#### Problem to work on:
Please restate each entry below, word for word.
»»
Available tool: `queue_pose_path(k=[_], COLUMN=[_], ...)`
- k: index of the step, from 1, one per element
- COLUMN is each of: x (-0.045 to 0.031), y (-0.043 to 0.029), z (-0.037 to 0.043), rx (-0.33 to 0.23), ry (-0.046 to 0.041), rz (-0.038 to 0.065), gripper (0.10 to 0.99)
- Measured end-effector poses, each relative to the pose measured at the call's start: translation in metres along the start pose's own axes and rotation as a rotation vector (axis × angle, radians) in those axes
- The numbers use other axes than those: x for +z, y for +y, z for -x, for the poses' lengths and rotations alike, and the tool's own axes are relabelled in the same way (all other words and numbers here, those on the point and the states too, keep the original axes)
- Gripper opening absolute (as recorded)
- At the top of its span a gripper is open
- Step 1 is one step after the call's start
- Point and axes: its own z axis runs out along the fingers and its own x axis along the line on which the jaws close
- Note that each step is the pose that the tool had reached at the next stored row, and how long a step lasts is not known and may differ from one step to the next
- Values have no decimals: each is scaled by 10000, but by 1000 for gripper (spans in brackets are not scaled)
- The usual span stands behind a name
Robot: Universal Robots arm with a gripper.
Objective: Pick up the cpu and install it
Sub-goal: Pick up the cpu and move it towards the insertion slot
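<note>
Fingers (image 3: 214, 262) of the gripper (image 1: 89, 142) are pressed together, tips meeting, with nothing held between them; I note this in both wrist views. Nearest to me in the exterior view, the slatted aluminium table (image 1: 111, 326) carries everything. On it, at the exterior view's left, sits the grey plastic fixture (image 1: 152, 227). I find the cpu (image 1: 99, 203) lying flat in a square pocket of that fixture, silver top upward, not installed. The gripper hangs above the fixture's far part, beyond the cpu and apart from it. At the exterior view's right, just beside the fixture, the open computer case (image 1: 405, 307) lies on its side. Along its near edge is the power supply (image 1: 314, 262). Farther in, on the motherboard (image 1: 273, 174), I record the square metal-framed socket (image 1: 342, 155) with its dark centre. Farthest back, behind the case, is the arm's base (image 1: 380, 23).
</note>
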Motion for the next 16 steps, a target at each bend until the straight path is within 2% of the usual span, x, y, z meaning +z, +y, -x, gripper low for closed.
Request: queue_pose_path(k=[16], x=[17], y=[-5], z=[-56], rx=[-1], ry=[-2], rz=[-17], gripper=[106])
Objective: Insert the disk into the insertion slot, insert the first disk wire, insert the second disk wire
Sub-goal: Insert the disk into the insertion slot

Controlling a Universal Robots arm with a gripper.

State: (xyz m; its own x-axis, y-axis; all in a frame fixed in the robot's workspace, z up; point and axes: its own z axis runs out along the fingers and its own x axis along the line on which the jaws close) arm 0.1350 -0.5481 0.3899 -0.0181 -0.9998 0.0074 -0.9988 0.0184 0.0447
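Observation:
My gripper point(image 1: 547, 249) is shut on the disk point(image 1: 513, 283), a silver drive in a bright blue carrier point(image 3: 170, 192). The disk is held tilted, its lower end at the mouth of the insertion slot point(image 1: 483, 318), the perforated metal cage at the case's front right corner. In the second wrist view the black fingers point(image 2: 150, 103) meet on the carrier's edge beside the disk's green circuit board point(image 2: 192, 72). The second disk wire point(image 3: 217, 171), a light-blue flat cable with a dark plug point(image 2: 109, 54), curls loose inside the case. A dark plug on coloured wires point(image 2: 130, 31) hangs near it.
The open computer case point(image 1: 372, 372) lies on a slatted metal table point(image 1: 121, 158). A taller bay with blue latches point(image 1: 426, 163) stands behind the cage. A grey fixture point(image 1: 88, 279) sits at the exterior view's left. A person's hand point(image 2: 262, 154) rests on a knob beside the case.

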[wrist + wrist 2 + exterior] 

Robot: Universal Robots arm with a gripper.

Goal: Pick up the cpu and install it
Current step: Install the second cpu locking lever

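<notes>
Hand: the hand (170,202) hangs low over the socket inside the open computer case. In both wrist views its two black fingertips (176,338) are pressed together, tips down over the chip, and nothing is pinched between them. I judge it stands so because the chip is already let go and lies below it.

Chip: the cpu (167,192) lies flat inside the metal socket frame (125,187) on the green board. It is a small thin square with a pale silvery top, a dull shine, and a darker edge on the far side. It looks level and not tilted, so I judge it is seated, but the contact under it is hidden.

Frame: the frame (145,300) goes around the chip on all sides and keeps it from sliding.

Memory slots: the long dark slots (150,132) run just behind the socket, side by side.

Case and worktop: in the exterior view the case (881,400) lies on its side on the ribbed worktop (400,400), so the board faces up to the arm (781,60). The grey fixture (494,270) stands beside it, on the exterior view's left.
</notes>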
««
#### Written answer:
Available tool: `queue_pose_path(k=[_], COLUMN=[_], ...)`
- k: index of the step, from 1, one per element
- COLUMN is each of: x (-0.045 to 0.031), y (-0.043 to 0.029), z (-0.037 to 0.043), rx (-0.33 to 0.23), ry (-0.046 to 0.041), rz (-0.038 to 0.065), gripper (0.10 to 0.99)
- Measured end-effector poses, each relative to the pose measured at the call's start: translation in metres along the start pose's own axes and rotation as a rotation vector (axis × angle, radians) in those axes
- The numbers use other axes than those: x for +z, y for +y, z for -x, for the poses' lengths and rotations alike, and the tool's own axes are relabelled in the same way (all other words and numbers here, those on the point and the states too, keep the original axes)
- Gripper opening absolute (as recorded)
- At the top of its span a gripper is open
- Step 1 is one step after the call's start
- Point and axes: its own z axis runs out along the fingers and its own x axis along the line on which the jaws close
- Note that each step is the pose that the tool had reached at the next stored row, and how long a step lasts is not known and may differ from one step to the next
- Values have no decimals: each is scaled by 10000, but by 1000 for gripper (spans in brackets are not scaled)
- The usual span stands behind a name
Robot: Universal Robots arm with a gripper.
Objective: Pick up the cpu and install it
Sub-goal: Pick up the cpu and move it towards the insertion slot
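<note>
Fingers (image 3: 214, 262) of the gripper (image 1: 89, 142) are pressed together, tips meeting, with nothing held between them; I note this in both wrist views. Nearest to me in the exterior view, the slatted aluminium table (image 1: 111, 326) carries everything. On it, at the exterior view's left, sits the grey plastic fixture (image 1: 152, 227). I find the cpu (image 1: 99, 203) lying flat in a square pocket of that fixture, silver top upward, not installed. The gripper hangs above the fixture's far part, beyond the cpu and apart from it. At the exterior view's right, just beside the fixture, the open computer case (image 1: 405, 307) lies on its side. Along its near edge is the power supply (image 1: 314, 262). Farther in, on the motherboard (image 1: 273, 174), I record the square metal-framed socket (image 1: 342, 155) with its dark centre. Farthest back, behind the case, is the arm's base (image 1: 380, 23).
</note>
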Motion for the next 16 steps, a target at each bend until the straight path is within 2% of the usual span, x, y, z meaning +z, +y, -x, gripper low for closed.
Request: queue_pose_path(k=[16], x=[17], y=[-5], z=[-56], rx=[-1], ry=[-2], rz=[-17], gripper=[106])
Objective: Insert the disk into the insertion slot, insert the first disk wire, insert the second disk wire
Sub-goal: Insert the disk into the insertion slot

Controlling a Universal Robots arm with a gripper.

State: (xyz m; its own x-axis, y-axis; all in a frame fixed in the robot's workspace, z up; point and axes: its own z axis runs out along the fingers and its own x axis along the line on which the jaws close) arm 0.1350 -0.5481 0.3899 -0.0181 -0.9998 0.0074 -0.9988 0.0184 0.0447
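Observation:
My gripper point(image 1: 547, 249) is shut on the disk point(image 1: 513, 283), a silver drive in a bright blue carrier point(image 3: 170, 192). The disk is held tilted, its lower end at the mouth of the insertion slot point(image 1: 483, 318), the perforated metal cage at the case's front right corner. In the second wrist view the black fingers point(image 2: 150, 103) meet on the carrier's edge beside the disk's green circuit board point(image 2: 192, 72). The second disk wire point(image 3: 217, 171), a light-blue flat cable with a dark plug point(image 2: 109, 54), curls loose inside the case. A dark plug on coloured wires point(image 2: 130, 31) hangs near it.
The open computer case point(image 1: 372, 372) lies on a slatted metal table point(image 1: 121, 158). A taller bay with blue latches point(image 1: 426, 163) stands behind the cage. A grey fixture point(image 1: 88, 279) sits at the exterior view's left. A person's hand point(image 2: 262, 154) rests on a knob beside the case.
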
[wrist + wrist 2 + exterior] 

Robot: Universal Robots arm with a gripper.

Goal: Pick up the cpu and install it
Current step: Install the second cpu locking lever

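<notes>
Hand: the hand (170,202) hangs low over the socket inside the open computer case. In both wrist views its two black fingertips (176,338) are pressed together, tips down over the chip, and nothing is pinched between them. I judge it stands so because the chip is already let go and lies below it.

Chip: the cpu (167,192) lies flat inside the metal socket frame (125,187) on the green board. It is a small thin square with a pale silvery top, a dull shine, and a darker edge on the far side. It looks level and not tilted, so I judge it is seated, but the contact under it is hidden.

Frame: the frame (145,300) goes around the chip on all sides and keeps it from sliding.

Memory slots: the long dark slots (150,132) run just behind the socket, side by side.

Case and worktop: in the exterior view the case (881,400) lies on its side on the ribbed worktop (400,400), so the board faces up to the arm (781,60). The grey fixture (494,270) stands beside it, on the exterior view's left.
</notes>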

Output for this exercise is complete.